When IRIN met Mohammed she was in a camp of about 3,500 displaced Oromo people on the outskirts of Harar, the ancient walled city in Ethiopia’s Harari Region.

It had taken her over a month to make the 100-kilometre journey to safety from Jijiga, the capital of Ethiopia’s far eastern Somali Region. For weeks she lay hidden in an empty Oromo-owned house tended to by friends as she recovered from her injuries.

Next to her in the large warehouse being used to shelter the displaced was a woman in a striking pink robe. She had no visible injuries but didn’t utter a word.

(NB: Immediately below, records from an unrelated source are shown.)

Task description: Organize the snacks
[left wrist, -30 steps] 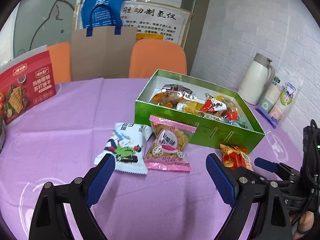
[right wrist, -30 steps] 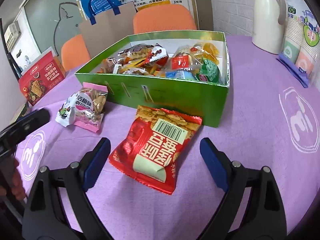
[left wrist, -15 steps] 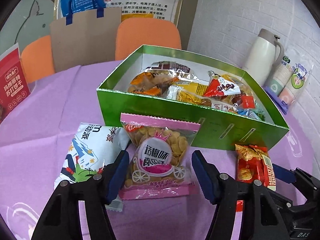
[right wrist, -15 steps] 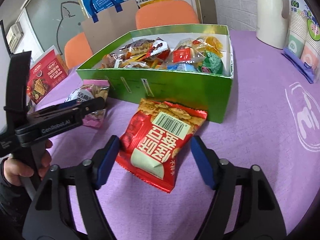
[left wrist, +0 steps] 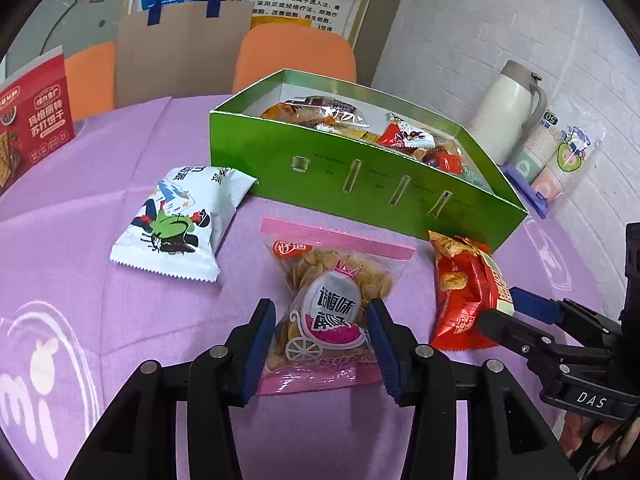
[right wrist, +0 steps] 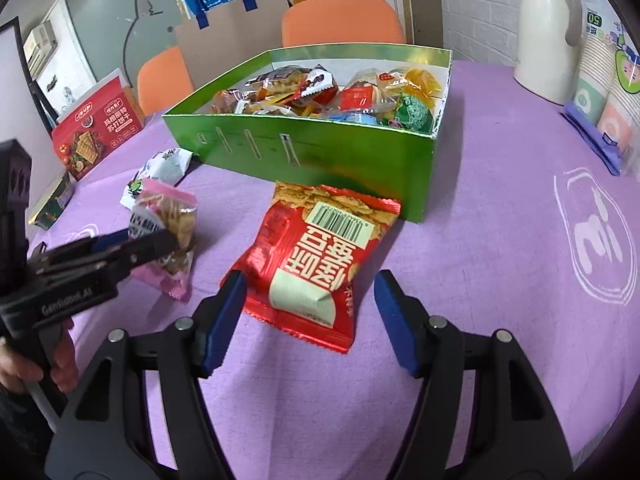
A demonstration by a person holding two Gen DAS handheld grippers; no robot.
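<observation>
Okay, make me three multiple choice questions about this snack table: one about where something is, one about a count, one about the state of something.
1. Where does the white packet lie?
A. Inside the green box
B. On the purple cloth, left of the pink-edged bag
C. On an orange chair

2. How many snack packets lie on the cloth outside the green box?
A. One
B. Three
C. Five

3. How do the left gripper's jaws stand?
A. Closed on nothing
C. Gripping the jug
B. Either side of the pink-edged bag

Answers:
1 B: it rests on the cloth beside the box's left end.
2 B: the white packet, the pink-edged bag and the red packet.
3 B: a blue pad sits against each side of the bag; the squeeze itself cannot be confirmed.
</observation>
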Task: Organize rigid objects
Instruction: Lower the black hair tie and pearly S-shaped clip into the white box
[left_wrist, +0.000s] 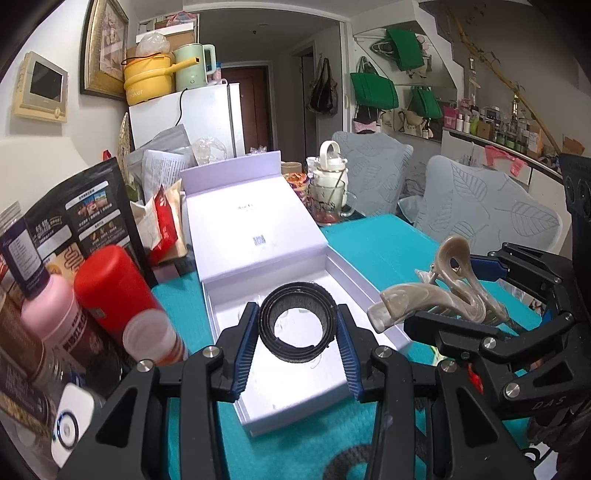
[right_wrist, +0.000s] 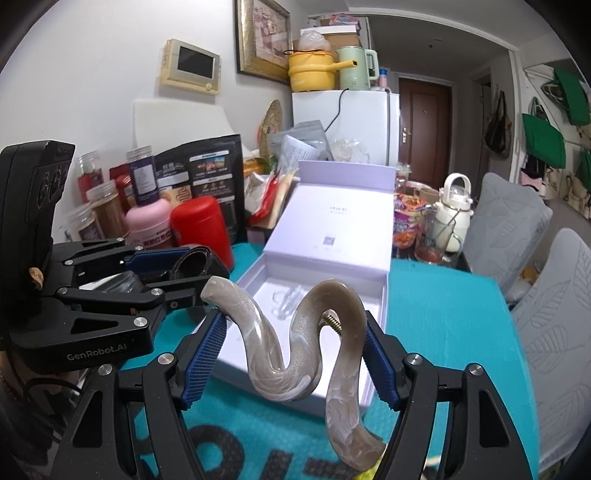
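Holding a black ring (left_wrist: 295, 320) clamped in my left gripper (left_wrist: 297, 347) fingers and a beige hair claw (right_wrist: 295, 347) clamped in my right gripper (right_wrist: 295, 358), both raised above the open white box (left_wrist: 295, 391) on the teal worktop (left_wrist: 369, 236).

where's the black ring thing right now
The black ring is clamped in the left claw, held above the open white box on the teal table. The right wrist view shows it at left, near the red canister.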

“She was throttled so badly they damaged her vocal chords,” a doctor explained. “She can’t eat anything, only drink fluids.”

Tit-for-tat ethnic violence in Ethiopia’s two largest regions of Oromia and Somali began in September and has forced hundreds of thousands from their homes. Local media have reported upwards of 200,000 displaced, humanitarian workers at the camps talk of 400,000.

Chronology

The unrest began when two Oromo officials were reportedly killed on the border between the two territories, allegedly by Somali Region police.

On 12 September, protests by Oromo in the town of Aweday, between Harar and the city of Dire Dawa, led to rioting that left 18 dead. The majority were Somali khat traders, a mildly narcotic leaf widely chewed. Somalis who fled Aweday said the number of dead was closer to 40.

In response to Aweday, the Somali Regional government began evicting Oromo from Jigjiga and the region. Officials say this was for the Oromo’s own safety, and that no Oromo died as a result of ethnic violence in the region – a claim disputed by those displaced.

In addition to the camps around Harar and Dire Dawa – cities viewed as neutral safe havens – they have popped up elsewhere along the contentious regional border.

In these camps Oromo and Somali tell equally convincing stories of ethnic violence. They accuse the regional special police – in the Somali Region known as the Liyu, and in Oromia as the Liyu Hail – of being behind many of the attacks.

Both regional governments deny their police forces were involved.

The federal government faces fierce accusations ranging from not doing enough, to deliberately turning a blind eye to the violence.

The Oromo see this as punishment after their year of protests against the ruling party that led to a state of emergency.

There has also been a legacy of distrust of the Somali Region in Addis Ababa. The perception is that among the population there is revanchist sympathy for the idea of a Greater Somalia.

Another possibility is that the government simply has not had the capacity to effectively respond, so widespread has been the violence.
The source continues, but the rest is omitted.